決意と意志5
「提供するものと条件に合意いただけるということですね? 早速契約書を作りますよ。裁判では使い物にならないでしょうが、あなた方の世界なら法律以上に効果がありそうだ」
羽龍の言葉に、烏我は満足そうに頷いた。
「良いでしょう。念を押しますが、監禁も軟禁もしない、新規組織の責任者として権限と自由も持ってもらいます。相応の報酬も約束しましょう。それでもしっかりと根を張り規模を拡大させるまでは、数年では効かないでしょう」
はじめて烏我は真剣な顔をして羽龍の目を覗き込んだ。羽龍の覚悟を図るように。
「それまでは帰国はできません。
うちの業界の性質上、現地で行う仕事の性質上、こちらの国であなたが連絡できるのはあたしだけです。原則はこちらからの連絡のみとなります。
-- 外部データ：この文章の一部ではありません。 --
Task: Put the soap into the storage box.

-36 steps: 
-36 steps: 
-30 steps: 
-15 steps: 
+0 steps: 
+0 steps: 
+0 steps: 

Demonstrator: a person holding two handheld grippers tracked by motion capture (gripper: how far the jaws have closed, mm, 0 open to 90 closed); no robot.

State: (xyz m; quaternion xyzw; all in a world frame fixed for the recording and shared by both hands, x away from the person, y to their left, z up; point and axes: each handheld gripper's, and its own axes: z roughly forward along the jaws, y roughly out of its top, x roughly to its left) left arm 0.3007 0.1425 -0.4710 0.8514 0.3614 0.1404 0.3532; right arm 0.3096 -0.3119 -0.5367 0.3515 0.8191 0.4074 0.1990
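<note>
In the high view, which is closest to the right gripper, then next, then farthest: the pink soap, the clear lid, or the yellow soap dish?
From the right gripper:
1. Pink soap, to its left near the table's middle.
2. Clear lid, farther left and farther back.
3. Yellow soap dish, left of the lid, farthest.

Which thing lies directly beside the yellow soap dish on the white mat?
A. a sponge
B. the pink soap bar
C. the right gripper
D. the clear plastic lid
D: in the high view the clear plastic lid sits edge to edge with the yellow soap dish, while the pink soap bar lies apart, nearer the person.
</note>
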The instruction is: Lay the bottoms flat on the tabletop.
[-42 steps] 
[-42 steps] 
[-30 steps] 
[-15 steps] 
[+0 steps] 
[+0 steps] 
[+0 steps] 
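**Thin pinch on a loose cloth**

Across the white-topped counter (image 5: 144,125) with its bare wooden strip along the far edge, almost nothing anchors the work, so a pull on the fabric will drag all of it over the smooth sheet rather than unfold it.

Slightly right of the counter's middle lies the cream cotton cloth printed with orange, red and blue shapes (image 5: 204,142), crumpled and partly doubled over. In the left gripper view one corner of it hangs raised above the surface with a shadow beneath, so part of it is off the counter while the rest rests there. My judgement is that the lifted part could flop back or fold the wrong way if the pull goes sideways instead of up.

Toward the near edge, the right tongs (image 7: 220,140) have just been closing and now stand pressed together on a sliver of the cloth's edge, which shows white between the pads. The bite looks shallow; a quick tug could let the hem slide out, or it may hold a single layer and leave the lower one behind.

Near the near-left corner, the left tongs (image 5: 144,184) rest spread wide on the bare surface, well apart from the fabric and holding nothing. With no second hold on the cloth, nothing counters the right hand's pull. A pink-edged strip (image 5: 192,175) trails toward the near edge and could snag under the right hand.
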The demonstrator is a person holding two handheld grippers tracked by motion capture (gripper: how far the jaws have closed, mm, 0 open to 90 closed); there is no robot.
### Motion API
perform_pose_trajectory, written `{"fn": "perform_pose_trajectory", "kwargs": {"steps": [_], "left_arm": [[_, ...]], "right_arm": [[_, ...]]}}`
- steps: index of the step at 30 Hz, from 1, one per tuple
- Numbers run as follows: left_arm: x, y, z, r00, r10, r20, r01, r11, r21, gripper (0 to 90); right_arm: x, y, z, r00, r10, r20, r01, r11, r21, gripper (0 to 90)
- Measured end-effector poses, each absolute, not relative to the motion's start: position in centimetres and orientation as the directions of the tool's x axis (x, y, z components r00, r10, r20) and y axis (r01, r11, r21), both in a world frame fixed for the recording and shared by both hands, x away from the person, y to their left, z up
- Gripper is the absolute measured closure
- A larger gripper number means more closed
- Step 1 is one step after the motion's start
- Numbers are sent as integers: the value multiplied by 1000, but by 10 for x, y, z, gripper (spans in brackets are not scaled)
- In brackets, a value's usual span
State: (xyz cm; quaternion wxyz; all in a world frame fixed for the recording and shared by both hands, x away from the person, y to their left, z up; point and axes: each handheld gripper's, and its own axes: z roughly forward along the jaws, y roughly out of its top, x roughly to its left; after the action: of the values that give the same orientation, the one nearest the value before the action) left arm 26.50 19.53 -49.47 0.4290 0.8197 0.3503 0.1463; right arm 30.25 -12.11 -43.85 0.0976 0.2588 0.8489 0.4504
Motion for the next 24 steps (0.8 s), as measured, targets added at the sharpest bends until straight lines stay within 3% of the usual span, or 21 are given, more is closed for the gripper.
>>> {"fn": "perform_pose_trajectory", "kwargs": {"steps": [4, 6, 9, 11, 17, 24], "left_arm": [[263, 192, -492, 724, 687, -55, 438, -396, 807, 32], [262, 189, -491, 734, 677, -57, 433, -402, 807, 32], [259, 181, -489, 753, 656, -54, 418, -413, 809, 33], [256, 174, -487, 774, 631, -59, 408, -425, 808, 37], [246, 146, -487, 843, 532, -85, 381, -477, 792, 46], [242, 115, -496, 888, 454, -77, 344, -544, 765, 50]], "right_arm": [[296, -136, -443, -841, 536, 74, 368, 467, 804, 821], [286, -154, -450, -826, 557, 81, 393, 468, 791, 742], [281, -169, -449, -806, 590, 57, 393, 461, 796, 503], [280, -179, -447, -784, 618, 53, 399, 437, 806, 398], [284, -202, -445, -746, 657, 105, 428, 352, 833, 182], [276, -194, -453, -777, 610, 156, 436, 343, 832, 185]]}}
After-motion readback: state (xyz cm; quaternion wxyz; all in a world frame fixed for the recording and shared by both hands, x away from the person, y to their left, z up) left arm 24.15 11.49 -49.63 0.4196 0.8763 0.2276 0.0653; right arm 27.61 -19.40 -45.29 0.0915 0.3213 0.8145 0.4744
有体に言えば既存の人間関係とは縁を切る形になりますな。また、現地はこの国ほど安全でも無い。
ご自身が築き上げた会社を手放してまでして単身で臨む覚悟を決めるのに、時間は必要ありませんか?」
「調べたならご存知でしょう。私には高天以外に特段所縁のある者はいない。強いて言えば従業員ですが、身売りを考えている会社は私から見ても素晴らしい経営者と体質を持った職場だ」
長年持ち続けた目的も今はもう無い。
他に心残りなどないと言う羽龍に偽りはなかった。
「高天が無事なら、などと言うから献身的だと仰るのでしょうが、別段犠牲になっているつもりはありませんよ。
今まで、本当に、やりたいことをやりたいように、好きなように生きてきた。この決断も。だからこの先に続く人生も、俺のやりたいことの延長線上にある。
何の覚悟も後悔も必要ない」
「話が早くて助かりますわ。できれば再来月には現地入りしてもらいたい」
羽龍の言葉に満足した烏我の顔にはニヤついた笑みが戻っていた。
「あまり時間がありませんね」
「ええ、元々しばらくスタックしてしまっていた案件です。動かせるのであれば早急に稼働させたい。契約書の作成は任せます。締結前で申し訳ないが、準備は進めておいてくださいや。ああ、現地での生活についてはこちらで整えさせてもらいますよ」
「身一つで渡れるのなら、個人的な準備にはあまり時間は必要ありませんが……」
「会社の売却ですね。株式売却での譲渡ならさほど手続きに時間は掛らんでしょう。売却先がお知り合いなら交渉はスムーズにいくのでは?」
烏我は羽龍の懸念を先回りした。
羽龍が気にしていた点はそれだけではなかったのだが、常に飄々とし、相手の心の機微を表情から見抜くのに長けた烏我も、首尾よくいった交渉に気を良くしているのか、羽龍の懸念には気づかなかった。
「それでも時間が掛かりそうなら、うちで懇意にしている弁護士に代理人をさせますよ。あたしもこの件にはある程度権限は持たされていますが、流石に独断では決められない。まあ会長に話を通すだけなので時間のかかることではありませんが。契約書の雛形ができたら、こちらの方の段取りも必要になるか」
烏我は機嫌が良かった。
普段から口はまわるタイプの男だが、殊更饒舌だった。
「お互いしばらくはバタバタしそうですな」
――再来月か。祭りは観られないな。
羽龍はよく喋る烏我の声をどこか他人事のように聞きながら、諦めることになった予定を、決まってしまった未来を想った。